### [Exercise requirements]
Starting at the line that contains "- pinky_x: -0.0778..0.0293", copy every line through the end of the listing below exactly, and copy nothing else.
* * *
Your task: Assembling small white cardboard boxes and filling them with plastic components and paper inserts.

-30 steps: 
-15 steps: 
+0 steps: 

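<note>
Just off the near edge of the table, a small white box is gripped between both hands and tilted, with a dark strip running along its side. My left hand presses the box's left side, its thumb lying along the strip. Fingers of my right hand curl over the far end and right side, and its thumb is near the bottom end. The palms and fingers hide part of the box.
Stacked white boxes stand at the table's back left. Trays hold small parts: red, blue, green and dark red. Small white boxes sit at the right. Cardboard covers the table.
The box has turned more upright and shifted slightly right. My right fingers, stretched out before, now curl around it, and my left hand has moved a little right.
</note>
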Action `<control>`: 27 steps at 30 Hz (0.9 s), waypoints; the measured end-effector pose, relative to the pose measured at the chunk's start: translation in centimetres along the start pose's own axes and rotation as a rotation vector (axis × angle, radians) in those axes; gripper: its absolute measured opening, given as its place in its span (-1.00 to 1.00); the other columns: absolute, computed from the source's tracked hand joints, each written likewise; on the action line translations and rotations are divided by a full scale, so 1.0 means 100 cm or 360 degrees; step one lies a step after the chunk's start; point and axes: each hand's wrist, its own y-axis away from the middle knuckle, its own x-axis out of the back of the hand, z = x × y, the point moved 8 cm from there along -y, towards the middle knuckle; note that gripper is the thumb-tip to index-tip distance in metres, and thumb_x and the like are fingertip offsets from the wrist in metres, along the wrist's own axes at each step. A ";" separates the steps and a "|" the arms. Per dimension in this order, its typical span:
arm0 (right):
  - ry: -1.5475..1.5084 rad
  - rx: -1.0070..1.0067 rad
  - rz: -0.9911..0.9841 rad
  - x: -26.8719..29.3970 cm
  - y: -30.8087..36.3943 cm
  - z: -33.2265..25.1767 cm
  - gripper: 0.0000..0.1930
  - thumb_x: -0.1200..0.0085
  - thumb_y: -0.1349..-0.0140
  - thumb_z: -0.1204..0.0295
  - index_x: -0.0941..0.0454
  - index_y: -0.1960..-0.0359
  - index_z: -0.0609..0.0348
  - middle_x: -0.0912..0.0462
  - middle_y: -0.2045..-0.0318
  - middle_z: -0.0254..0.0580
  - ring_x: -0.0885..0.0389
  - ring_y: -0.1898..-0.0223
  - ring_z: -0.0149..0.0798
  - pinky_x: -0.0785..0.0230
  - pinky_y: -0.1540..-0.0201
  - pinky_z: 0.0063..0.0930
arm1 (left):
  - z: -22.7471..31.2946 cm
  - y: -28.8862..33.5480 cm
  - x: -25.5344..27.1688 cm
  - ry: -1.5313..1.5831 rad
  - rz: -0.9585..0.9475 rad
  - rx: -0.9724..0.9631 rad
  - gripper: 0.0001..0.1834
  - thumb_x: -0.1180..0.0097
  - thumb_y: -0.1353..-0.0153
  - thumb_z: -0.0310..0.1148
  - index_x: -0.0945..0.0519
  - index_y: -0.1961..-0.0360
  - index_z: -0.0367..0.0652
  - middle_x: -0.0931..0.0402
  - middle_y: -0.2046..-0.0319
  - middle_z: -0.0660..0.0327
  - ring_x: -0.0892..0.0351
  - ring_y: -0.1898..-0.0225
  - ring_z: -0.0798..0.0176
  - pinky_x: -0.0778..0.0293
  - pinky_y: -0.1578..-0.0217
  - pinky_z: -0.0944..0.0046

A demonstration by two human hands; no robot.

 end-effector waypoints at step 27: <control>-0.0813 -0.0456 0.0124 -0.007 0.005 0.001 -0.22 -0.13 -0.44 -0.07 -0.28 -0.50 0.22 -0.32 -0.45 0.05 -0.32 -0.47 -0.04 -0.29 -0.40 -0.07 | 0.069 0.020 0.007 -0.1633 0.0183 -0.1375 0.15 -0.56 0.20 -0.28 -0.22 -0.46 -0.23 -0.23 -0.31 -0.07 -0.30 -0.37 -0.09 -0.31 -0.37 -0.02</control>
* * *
### [Response box]
  - pinky_x: -0.0778..0.0293
  - pinky_y: -0.1578..-0.0217
  - pinky_z: -0.0944..0.0046

A demonstration by two human hands; no robot.

 end-effector waypoints at step 27: <control>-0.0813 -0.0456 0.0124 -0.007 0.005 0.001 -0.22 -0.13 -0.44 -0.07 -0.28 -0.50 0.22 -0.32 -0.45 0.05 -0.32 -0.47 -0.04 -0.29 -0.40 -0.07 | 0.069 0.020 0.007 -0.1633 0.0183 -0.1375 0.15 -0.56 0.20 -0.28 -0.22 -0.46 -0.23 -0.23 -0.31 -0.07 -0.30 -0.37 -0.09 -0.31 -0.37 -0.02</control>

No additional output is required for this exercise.